31 octobre 2009
D'une tête aussi soudaine que précise de leur capitaine, les Bretons ont stoppé la spirale infernale de la défaite, hier soir, dans leur antre de la Rabine.
Plus d'un mois que ça durait. Cinq longues semaines sans que les Vannetais ne chantent sous la douche ou dans leurs salons. Hier soir, sous un léger brouillard et au cours d'une partie qui ne restera pas vraiment dans les annales, le mauvais oeil s'en est allé, d'un éclair venu d'ailleurs. Et pourtant, ce furent bien les visiteurs qui menèrent grand train dès l'entame de match.
Leugueun le matador
A la 6e minute, le longiligne Modeste profita ainsi d'une bévue de Mézague pour filer un premier frisson sous la chemise de Le Mignan: une frappe à bout portant qui ne toucha que le poteau. Limpide, étincelant de bonnes résolutions, le football angevin respirait la fraîcheur.

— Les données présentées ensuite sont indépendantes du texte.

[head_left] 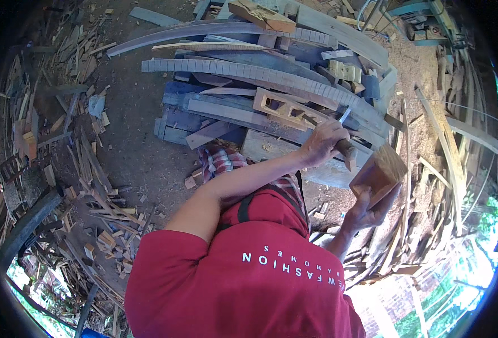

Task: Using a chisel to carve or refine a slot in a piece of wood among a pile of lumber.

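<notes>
My left hand (325, 141) is closed around a chisel, whose wooden handle (347, 153) sticks out on the right side of the fist. Its working end is mostly hidden by the fingers. Just beyond the knuckles is a narrow bright metal strip (345, 115); I cannot tell whether it belongs to the same tool. Left of that hand lies a light wooden piece (266, 101) with rectangular holes cut through it. Nearer and to the right, my right hand (366, 213) grips a thick reddish-brown wooden block (377, 176) from below, raised and apart from the chisel handle.
Long curved boards (221, 67) with rows of cross marks lie across the stacked planks (226, 112). A rough wood chunk (266, 16) rests at the far end. Offcuts (105, 239) litter the ground at left; sawdust (429, 124) and long strips (443, 141) lie at right.
</notes>
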Demonstrator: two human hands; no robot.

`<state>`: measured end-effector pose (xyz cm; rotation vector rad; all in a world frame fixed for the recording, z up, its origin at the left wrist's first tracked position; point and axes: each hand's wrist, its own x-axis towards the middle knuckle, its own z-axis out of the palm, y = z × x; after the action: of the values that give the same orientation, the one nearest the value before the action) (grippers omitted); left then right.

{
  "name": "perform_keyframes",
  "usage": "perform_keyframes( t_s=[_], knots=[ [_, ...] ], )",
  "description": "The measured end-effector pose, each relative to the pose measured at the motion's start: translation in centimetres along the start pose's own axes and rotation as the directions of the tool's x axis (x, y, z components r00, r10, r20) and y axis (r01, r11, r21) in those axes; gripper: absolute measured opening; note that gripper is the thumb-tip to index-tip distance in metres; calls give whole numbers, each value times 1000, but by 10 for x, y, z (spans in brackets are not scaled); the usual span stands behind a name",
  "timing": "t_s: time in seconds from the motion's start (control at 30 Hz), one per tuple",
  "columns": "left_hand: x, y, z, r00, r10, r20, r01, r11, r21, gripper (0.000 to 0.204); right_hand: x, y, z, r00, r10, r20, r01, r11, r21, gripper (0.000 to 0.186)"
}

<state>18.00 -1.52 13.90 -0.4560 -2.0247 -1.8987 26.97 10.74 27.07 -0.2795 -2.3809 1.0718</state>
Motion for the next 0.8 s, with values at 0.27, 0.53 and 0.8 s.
perform_keyframes(
  t_s=[0.27, 0.53, 0.8],
  knots=[
    [-2, -4, 7, 1000, -30, 3, 30, 999, 38, 40, 2, 19, -3, 995, -93, -24, 92, 995, -48, 77],
    [1, -6, 10, 1000, -18, 13, 17, 999, 39, 38, -1, 38, 5, 961, -205, 184, 234, 960, -152, 68],
    [-3, 2, 8, 996, -61, -60, 63, 998, 28, 34, 1, 47, -5, 932, -352, 85, 358, 931, -72, 77]
  ],
)
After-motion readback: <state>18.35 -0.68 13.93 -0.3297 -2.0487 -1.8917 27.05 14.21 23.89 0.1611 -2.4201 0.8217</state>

Sans coup férir, les maillots rouges cerise occupèrent le terrain et Modeste, encore lui, tenait sa seconde occasion: une reprise qui finira dans le ciel breton (24e). Heureusement, en football, l'air ne fait pas toujours la chanson. Une fois cette (Modeste) tempête passée, les Vannetais brisèrent leurs chaînes pour passer la première, gommant d'un coup de tête un mois de disette. Affamé, le capitaine Leugueun surgissait pour planter de la tête un but telle une banderille que l'on enfonce sur le dos des taureaux. Le matador du Voc leva les bras au ciel, devant un peuple vannetais rouge de bonheur.
Les ratés de Modeste
Était-ce la mise à mort tant espérée? Angers ne l'entendait de cette oreille, et surtout pas Deblé, qui à toute bride s'offrit un tir excentré qui frôla la lucarne locale (47e). Au cours d'une seconde mi-temps qui s'avérera, sur le plan du jeu, de la même farine que sa précédente, à savoir un peu pâteuse mais finalement loin d'être indigeste, Modeste, de retour dans le combat, s'engouffra ensuite telle une couleuvre dans la surface pour manquer finalement l'immanquable (55e). Vous en voulez d'autres? D'accord, mais on prend les mêmes alors. Deblé, puis, avec davantage de tranchant, ce diable de Modeste, qui (à nouveau) manqua l'immanquable: un tir seul dans la cage (presque vide) de Benvegnu (67e). Le blues au coeur, les Angevins n'y arriveront pas. Solide comme un chêne, la défense locale tint bon, tout comme le milieu et les postes avants. Probants mais pas récompensés à Caen mardi dernier, les Vannetais ont cette fois gagné. Parfois, il suffit d'un éclair pour foudroyer une série qui commençait sérieusement à faire peur.